[Tex/LaTex] pdfcrop generates larger file

file sizepdfcrop

I use pdfcrop to remove margins from a 10MB PDF, 400pages. Margins are properly removed, but the resulting PDF is 51MB large? Any suggestions?

Best Answer

Here is my version of an improved pdfcrop.

Default operation is to remove white margins from the pdf input, optionally leaving a user defined extra-margin (option -m ...).

Alternative operation is to trim the page edges by user defined amounts (option -t ...).

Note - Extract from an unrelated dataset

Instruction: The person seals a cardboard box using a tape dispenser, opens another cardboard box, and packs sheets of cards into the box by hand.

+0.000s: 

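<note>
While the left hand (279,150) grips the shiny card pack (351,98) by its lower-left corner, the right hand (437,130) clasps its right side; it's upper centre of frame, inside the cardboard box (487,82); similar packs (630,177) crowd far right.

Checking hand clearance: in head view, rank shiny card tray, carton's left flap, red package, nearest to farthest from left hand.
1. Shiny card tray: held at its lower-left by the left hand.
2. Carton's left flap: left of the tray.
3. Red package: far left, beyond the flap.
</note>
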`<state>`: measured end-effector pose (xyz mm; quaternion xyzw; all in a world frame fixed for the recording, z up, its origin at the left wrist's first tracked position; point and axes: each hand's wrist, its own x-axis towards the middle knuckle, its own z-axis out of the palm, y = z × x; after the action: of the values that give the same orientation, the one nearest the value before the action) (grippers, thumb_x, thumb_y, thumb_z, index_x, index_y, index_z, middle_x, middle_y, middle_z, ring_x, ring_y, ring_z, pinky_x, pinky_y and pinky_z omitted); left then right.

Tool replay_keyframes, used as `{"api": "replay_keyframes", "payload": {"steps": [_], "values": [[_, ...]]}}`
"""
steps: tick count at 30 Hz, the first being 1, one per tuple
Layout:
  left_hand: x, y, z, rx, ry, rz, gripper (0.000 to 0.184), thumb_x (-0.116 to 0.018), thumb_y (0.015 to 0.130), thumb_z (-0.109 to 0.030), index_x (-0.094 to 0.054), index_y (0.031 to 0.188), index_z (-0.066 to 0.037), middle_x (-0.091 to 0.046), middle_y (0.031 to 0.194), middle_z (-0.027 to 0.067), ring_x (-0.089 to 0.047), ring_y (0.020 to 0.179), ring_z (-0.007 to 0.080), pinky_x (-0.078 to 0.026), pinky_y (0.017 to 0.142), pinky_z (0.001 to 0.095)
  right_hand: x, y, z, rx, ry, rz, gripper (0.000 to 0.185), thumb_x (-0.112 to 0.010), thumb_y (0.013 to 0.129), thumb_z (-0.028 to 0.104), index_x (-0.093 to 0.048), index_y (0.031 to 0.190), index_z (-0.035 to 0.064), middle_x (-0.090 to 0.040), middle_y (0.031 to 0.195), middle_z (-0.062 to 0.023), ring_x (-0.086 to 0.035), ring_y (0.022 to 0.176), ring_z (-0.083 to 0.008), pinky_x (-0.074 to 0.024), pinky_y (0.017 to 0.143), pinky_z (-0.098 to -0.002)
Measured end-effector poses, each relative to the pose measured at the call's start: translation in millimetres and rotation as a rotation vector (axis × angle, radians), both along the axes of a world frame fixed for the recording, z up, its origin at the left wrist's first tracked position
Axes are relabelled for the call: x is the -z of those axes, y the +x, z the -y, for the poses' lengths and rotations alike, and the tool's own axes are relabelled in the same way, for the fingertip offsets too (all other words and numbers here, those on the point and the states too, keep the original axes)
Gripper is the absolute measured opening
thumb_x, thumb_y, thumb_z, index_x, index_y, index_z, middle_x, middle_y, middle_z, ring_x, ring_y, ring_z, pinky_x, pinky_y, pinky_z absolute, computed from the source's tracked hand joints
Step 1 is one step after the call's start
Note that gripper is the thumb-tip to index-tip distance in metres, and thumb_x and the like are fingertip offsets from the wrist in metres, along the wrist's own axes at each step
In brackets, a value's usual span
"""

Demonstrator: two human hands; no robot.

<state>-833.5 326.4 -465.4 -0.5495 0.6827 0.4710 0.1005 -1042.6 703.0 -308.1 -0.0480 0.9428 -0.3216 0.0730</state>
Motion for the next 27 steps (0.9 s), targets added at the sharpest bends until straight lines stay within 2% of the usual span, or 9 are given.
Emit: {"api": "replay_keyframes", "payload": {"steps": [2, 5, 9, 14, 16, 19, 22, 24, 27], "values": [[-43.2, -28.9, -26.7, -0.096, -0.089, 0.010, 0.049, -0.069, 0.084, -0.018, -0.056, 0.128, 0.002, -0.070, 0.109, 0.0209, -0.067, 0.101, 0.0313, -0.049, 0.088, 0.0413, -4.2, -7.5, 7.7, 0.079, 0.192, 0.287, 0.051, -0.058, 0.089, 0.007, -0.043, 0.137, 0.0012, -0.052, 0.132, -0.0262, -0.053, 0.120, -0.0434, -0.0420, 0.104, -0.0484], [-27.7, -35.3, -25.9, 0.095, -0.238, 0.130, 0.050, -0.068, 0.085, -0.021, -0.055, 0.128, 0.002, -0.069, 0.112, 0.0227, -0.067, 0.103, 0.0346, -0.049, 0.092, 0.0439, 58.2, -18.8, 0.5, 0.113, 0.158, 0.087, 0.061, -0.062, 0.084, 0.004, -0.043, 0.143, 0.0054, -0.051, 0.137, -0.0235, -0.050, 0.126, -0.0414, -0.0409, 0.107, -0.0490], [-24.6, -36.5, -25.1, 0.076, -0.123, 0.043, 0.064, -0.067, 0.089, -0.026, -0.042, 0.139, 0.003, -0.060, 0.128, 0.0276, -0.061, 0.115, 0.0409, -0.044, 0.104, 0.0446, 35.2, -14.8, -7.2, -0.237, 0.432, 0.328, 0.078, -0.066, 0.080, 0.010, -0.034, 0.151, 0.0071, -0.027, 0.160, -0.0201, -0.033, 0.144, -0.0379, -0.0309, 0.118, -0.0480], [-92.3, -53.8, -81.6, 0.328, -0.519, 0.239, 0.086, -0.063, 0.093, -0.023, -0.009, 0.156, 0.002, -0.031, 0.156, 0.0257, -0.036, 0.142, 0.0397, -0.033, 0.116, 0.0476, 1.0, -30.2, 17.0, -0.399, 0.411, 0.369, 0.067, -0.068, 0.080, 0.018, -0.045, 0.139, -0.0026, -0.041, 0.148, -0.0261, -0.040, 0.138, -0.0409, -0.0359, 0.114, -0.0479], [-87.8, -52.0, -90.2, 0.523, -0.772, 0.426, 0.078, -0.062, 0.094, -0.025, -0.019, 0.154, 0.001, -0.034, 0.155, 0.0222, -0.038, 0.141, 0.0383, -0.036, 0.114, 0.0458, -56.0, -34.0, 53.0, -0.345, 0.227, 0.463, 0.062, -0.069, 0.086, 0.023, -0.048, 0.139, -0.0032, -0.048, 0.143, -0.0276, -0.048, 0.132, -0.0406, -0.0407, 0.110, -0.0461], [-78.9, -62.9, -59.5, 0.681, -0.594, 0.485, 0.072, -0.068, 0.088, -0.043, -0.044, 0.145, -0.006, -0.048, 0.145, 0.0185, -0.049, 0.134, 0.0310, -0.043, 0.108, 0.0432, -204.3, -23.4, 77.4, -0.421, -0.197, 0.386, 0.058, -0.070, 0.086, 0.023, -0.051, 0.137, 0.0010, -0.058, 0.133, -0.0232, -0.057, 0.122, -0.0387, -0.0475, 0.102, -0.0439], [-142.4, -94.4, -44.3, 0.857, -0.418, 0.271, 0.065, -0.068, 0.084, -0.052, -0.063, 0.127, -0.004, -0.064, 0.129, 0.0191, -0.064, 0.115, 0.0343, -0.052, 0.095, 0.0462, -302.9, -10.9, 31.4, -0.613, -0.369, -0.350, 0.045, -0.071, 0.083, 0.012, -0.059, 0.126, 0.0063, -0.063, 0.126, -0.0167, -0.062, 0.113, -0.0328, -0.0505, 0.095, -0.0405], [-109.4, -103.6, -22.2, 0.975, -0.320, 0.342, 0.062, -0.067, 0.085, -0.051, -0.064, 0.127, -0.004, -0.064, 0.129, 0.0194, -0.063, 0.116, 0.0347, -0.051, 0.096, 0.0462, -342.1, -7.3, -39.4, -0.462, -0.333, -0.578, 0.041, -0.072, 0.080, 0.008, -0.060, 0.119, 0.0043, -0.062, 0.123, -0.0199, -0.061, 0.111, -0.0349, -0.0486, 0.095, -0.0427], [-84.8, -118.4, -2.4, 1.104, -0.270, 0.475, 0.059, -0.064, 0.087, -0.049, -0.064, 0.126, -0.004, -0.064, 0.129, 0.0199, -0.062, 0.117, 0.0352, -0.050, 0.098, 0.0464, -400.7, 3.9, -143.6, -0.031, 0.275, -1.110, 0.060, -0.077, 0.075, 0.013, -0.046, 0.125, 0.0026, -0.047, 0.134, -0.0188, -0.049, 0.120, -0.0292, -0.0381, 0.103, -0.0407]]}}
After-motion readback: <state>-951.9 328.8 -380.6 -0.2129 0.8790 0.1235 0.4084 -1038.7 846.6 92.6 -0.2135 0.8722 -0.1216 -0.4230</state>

pdfcrop.sh uses gs (Ghostscript) for page-wise determination of the tightly enclosing bounding box, pdftk for uncompressing/compressing the PDF files and getting the order of pages (which doesn't need to be linear), and perl for replacing original page dimensions by the tight bounding boxes found.

Unlike original pdfcrop the bash script below preserves the original interactive parts of the PDF (links, annotations etc.). The output file size is about the same as before.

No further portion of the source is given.